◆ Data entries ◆
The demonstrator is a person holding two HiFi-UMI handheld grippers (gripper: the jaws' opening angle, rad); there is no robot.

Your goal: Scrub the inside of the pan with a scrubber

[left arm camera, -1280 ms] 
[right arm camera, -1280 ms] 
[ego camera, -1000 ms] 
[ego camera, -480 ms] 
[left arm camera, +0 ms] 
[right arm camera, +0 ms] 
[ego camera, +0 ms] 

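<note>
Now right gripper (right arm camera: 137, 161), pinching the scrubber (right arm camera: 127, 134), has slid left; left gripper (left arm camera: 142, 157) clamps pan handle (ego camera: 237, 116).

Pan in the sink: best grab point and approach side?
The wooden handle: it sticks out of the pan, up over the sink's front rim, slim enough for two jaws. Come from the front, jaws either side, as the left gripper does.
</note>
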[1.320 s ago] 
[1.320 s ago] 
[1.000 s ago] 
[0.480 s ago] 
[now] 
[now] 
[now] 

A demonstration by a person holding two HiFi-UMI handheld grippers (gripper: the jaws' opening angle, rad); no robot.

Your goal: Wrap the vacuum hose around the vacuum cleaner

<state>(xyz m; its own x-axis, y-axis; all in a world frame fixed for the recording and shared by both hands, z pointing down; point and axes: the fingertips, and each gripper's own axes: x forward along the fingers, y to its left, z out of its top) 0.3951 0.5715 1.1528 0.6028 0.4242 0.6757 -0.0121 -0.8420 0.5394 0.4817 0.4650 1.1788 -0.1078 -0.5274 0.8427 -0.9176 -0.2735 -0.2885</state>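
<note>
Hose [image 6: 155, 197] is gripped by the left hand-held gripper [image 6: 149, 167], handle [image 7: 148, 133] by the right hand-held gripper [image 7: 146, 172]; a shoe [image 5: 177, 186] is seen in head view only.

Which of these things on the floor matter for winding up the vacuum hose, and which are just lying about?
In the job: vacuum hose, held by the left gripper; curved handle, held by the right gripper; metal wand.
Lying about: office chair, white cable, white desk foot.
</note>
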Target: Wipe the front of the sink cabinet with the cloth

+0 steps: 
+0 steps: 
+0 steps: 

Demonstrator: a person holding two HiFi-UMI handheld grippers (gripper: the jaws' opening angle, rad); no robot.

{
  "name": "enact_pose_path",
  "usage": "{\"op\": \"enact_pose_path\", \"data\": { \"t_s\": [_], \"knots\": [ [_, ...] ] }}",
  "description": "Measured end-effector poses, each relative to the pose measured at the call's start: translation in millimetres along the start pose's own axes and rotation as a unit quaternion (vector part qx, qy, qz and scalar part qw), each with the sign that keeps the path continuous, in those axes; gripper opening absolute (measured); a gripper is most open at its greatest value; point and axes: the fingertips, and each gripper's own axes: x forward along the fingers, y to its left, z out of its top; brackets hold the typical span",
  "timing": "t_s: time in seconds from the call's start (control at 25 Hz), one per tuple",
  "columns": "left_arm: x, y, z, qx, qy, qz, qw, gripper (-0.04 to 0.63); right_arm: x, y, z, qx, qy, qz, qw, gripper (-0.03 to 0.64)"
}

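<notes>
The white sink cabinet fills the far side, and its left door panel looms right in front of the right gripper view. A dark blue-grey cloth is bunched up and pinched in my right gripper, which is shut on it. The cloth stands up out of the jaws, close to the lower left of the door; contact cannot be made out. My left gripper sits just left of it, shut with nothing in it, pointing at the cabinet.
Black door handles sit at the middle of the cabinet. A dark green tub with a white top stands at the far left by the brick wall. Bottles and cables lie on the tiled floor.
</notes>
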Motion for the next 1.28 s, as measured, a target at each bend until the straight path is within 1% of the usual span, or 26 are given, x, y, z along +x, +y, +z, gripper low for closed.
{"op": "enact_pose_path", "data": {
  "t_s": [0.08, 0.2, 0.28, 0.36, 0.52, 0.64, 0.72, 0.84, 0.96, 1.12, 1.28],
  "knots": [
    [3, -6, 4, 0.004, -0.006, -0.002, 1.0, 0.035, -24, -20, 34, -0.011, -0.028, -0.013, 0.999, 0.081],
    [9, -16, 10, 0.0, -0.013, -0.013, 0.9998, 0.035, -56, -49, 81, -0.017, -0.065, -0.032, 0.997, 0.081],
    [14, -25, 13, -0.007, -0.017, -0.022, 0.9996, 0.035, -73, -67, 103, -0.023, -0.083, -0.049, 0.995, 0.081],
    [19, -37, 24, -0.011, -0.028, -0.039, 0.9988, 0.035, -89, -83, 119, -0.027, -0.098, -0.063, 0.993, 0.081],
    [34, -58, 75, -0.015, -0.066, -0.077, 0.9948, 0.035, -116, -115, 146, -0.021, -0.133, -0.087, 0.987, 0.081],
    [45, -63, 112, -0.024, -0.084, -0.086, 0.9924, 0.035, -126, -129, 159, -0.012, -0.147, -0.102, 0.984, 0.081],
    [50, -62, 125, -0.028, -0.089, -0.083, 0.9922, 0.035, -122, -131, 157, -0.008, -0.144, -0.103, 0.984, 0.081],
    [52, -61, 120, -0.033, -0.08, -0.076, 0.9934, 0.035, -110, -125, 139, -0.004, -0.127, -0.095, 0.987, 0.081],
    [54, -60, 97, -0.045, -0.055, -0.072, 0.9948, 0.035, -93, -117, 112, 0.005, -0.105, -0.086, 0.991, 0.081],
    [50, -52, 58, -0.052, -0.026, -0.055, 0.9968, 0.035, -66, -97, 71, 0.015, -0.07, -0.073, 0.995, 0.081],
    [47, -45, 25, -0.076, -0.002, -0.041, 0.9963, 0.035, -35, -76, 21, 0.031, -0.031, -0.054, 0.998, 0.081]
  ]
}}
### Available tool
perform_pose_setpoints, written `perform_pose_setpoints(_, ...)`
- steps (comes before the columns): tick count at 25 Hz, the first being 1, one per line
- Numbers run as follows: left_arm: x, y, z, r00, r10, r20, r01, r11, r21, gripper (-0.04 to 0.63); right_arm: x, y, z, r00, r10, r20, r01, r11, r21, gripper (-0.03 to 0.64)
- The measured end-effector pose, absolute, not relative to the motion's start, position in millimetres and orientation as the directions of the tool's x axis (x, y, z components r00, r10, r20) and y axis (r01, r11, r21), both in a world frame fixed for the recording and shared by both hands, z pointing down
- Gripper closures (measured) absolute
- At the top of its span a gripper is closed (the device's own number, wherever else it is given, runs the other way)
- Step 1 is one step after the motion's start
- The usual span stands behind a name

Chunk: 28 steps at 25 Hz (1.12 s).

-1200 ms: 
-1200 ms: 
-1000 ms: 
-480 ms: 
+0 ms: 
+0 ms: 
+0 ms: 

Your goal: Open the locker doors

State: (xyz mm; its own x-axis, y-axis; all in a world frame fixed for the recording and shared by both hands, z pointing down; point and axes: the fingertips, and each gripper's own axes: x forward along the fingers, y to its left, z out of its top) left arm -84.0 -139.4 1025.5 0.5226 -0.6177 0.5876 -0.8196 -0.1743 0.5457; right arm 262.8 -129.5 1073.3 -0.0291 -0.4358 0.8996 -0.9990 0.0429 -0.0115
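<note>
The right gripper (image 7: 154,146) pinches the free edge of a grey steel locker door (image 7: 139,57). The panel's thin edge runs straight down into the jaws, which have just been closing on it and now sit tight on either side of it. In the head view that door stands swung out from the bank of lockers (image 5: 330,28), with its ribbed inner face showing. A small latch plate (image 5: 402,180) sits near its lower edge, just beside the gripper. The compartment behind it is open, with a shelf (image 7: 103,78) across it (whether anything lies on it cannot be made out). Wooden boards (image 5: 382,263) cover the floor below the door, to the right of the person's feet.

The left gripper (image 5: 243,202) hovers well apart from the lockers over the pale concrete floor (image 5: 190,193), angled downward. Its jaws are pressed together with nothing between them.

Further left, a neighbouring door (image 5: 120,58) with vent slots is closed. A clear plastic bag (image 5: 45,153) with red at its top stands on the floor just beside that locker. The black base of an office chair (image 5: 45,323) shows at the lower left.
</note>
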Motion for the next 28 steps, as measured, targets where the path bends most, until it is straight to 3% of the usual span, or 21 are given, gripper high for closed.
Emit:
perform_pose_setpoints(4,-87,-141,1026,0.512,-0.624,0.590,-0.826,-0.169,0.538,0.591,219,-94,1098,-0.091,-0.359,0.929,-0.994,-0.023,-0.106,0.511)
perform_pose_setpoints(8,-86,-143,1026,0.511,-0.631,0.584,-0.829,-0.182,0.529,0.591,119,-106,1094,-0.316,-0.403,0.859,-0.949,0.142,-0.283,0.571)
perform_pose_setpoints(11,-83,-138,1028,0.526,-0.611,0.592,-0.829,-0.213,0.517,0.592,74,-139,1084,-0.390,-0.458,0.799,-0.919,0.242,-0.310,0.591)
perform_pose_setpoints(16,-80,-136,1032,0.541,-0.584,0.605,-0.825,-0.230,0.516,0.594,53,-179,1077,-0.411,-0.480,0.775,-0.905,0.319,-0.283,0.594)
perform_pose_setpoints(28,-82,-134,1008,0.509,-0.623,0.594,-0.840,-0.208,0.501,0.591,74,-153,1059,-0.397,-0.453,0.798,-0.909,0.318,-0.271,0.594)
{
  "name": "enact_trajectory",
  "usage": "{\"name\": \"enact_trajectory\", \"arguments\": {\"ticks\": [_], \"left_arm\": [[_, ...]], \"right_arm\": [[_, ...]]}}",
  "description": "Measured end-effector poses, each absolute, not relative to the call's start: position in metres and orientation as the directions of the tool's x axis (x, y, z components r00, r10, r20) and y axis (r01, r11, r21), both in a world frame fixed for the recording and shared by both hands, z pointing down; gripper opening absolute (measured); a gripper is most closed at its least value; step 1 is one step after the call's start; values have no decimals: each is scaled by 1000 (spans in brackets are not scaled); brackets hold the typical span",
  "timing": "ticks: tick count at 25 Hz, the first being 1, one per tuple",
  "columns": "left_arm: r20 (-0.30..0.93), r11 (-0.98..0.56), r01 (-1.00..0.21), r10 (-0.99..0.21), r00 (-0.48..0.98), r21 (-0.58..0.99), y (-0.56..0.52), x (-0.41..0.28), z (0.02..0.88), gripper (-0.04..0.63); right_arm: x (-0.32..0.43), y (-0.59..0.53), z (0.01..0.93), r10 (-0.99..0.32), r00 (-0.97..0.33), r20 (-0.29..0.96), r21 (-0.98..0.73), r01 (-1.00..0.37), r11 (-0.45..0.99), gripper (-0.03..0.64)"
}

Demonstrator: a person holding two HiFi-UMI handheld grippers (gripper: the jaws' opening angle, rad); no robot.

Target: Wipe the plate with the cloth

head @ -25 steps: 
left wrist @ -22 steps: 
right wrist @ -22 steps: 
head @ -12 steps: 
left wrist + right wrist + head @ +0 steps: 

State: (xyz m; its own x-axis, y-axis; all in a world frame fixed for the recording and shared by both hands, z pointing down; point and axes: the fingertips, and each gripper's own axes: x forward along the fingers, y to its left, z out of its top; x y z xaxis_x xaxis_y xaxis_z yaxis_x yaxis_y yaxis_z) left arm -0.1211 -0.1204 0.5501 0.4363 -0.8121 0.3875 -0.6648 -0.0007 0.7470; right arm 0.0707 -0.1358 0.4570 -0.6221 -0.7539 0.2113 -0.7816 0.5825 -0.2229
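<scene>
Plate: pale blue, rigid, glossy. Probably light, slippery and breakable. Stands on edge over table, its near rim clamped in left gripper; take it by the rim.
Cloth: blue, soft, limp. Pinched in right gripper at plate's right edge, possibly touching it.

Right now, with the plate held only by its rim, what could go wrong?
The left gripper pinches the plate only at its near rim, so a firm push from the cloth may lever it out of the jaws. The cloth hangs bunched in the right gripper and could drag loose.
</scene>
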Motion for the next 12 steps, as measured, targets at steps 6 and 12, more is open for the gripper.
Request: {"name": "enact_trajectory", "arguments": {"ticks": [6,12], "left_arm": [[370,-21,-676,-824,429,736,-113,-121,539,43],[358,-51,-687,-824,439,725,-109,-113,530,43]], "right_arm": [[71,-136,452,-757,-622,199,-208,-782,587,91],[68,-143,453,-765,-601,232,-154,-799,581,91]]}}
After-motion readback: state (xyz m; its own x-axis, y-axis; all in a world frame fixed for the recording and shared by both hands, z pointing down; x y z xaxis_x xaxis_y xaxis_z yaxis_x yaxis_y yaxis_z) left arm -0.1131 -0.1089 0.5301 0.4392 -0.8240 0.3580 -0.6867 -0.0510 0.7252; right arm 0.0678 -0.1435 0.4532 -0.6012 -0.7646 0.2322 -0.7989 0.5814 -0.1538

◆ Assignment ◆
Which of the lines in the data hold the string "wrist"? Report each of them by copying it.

◆ Response to the task ◆
left wrist @ -22 steps: 
right wrist @ -22 steps: 
left wrist + right wrist + head @ +0 steps: 

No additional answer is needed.